Streaming Events can now be unified in Delta format as a sink for enabling Realtime analytics.
Illustration
Lets make it happen!
Consider a Sales Event Scenario, the event has demonstrated structure.
The Sales Source Event is stored in Delta Format on ADLS Gen2.
HDInsight On AKS Cluster Pool
Create a cluster pool to host a set of clusters, these could be Spark, Trino, Flink clusters. Provision the Pool.
Next, provision a Flink Cluster, I went with a Session cluster. In nutshell a session cluster can share resources amongst multiple jobs while a Application Cluster will be resource dedicated towards a particular application.
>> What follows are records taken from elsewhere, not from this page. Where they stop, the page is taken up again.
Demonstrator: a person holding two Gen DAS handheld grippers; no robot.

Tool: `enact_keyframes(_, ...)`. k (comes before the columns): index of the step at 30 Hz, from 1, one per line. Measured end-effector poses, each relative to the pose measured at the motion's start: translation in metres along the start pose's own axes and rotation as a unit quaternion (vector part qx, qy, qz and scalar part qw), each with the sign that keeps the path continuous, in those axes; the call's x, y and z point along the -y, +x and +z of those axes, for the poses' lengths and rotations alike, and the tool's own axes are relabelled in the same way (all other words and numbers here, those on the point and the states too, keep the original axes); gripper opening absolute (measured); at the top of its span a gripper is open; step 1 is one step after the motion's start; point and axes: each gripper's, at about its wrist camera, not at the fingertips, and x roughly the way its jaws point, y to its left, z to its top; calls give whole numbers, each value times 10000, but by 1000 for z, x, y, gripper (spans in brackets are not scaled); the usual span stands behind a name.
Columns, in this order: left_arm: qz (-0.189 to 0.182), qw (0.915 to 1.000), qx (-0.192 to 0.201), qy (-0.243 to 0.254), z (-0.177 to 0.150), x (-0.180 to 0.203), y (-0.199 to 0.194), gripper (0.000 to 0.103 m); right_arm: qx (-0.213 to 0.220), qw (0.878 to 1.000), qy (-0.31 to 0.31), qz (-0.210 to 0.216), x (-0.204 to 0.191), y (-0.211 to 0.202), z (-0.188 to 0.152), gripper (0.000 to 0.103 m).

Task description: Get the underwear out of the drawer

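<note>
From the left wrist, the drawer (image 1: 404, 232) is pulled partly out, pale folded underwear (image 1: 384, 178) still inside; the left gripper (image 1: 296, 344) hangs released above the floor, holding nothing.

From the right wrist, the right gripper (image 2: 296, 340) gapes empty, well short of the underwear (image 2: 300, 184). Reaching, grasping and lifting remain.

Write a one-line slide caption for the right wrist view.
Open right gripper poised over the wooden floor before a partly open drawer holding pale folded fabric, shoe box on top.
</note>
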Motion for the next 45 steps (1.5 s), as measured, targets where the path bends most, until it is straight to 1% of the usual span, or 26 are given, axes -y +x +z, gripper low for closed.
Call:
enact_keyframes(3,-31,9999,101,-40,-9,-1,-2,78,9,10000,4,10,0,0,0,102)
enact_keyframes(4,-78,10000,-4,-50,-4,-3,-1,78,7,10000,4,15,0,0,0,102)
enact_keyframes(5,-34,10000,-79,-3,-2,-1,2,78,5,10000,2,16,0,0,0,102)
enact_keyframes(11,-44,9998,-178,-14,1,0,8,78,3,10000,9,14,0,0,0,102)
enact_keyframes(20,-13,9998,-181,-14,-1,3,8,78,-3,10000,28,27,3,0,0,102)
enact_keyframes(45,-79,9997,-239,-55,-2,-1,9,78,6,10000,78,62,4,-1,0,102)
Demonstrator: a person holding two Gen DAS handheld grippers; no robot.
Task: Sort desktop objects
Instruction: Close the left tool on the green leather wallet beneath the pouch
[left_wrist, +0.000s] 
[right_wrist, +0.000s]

Once the cluster is provisioned update the flink-configs to add/load the Hadoop class path and ensure to load the cluster’s native class loaders.
Upon applying the changes the cluster will restart, click on the Flink Dashboard and review its available. This is one point for DAG, execution logs and stream processing details.
Application Code
Here is our code for SteamProcessingJob. This code simply reads the data from a Delta source and stream processes it to Delta Sinks.
package org.example;
import org.apache.flink.streaming.api.environment.StreamExecutionEnvironment;
import io.delta.flink.sink.DeltaSink;
import io.delta.flink.source.DeltaSource;
import org.apache.flink.api.common.eventtime.WatermarkStrategy;
import org.apache.flink.core.fs.Path;
import org.apache.flink.streaming.api.datastream.DataStream;
import org.apache.flink.table.api.DataTypes;
import org.apache.flink.table.data.RowData;
import org.apache.flink.table.types.logical.RowType;
import org.apache.flink.table.types.logical.TimestampType;
import org.apache.flink.table.types.logical.VarCharType;
import org.apache.flink.table.types.logical.IntType;
import org.apache.hadoop.conf.Configuration;
import java.util.ArrayList;
import java.util.Arrays;
public class StreamProcessingJob {
public static final RowType ROW_TYPE = new RowType(Arrays.asList(
new RowType.RowField("SalesId", new VarCharType(VarCharType.MAX_LENGTH)),
new RowType.RowField("ProductName", new VarCharType(VarCharType.MAX_LENGTH)),
new RowType.RowField("SalesDateTime", new TimestampType()),
new RowType.RowField("SalesAmount", new IntType()),
new RowType.RowField("EventProcessingTime", new TimestampType())
));
public static void main(String[] args) throws Exception {
final StreamExecutionEnvironment env = StreamExecutionEnvironment.getExecutionEnvironment();
env.enableCheckpointing(10000);
// Define the sink Delta table path
String deltaTablePath_sink = "abfss://flink@<storage>.dfs.core.windows.net/Streams/SaleSink";
// Define the source Delta table path
String deltaTablePath_source = "abfss://flink@<storage>.dfs.core.windows.net/Streams/SaleSource";
// Create a bounded Delta source for all columns
DataStream<RowData> deltaStream = createBoundedDeltaSourceAllColumns(env, deltaTablePath_source);
createDeltaSink(deltaStream, deltaTablePath_sink, ROW_TYPE);
// Execute the Flink job
env.execute("FlinkDeltaSourceSinkExample");
}
public static DataStream<RowData> createBoundedDeltaSourceAllColumns(
StreamExecutionEnvironment env,
String deltaTablePath) {
DeltaSource<RowData> deltaSource = DeltaSource
.forBoundedRowData(
new Path(deltaTablePath),
new Configuration())
.build();
return env.fromSource(deltaSource, WatermarkStrategy.noWatermarks(), "deltaSource");
}
public static DataStream<RowData> createDeltaSink(
DataStream<RowData> stream,
String deltaTablePath,
RowType rowType) {
DeltaSink<RowData> deltaSink = DeltaSink
.forRowData(
new Path(deltaTablePath),
new Configuration(),
rowType)
.build();
stream.sinkTo(deltaSink);
return stream;
}
}Let me also share the POM.xml for my JAVA project.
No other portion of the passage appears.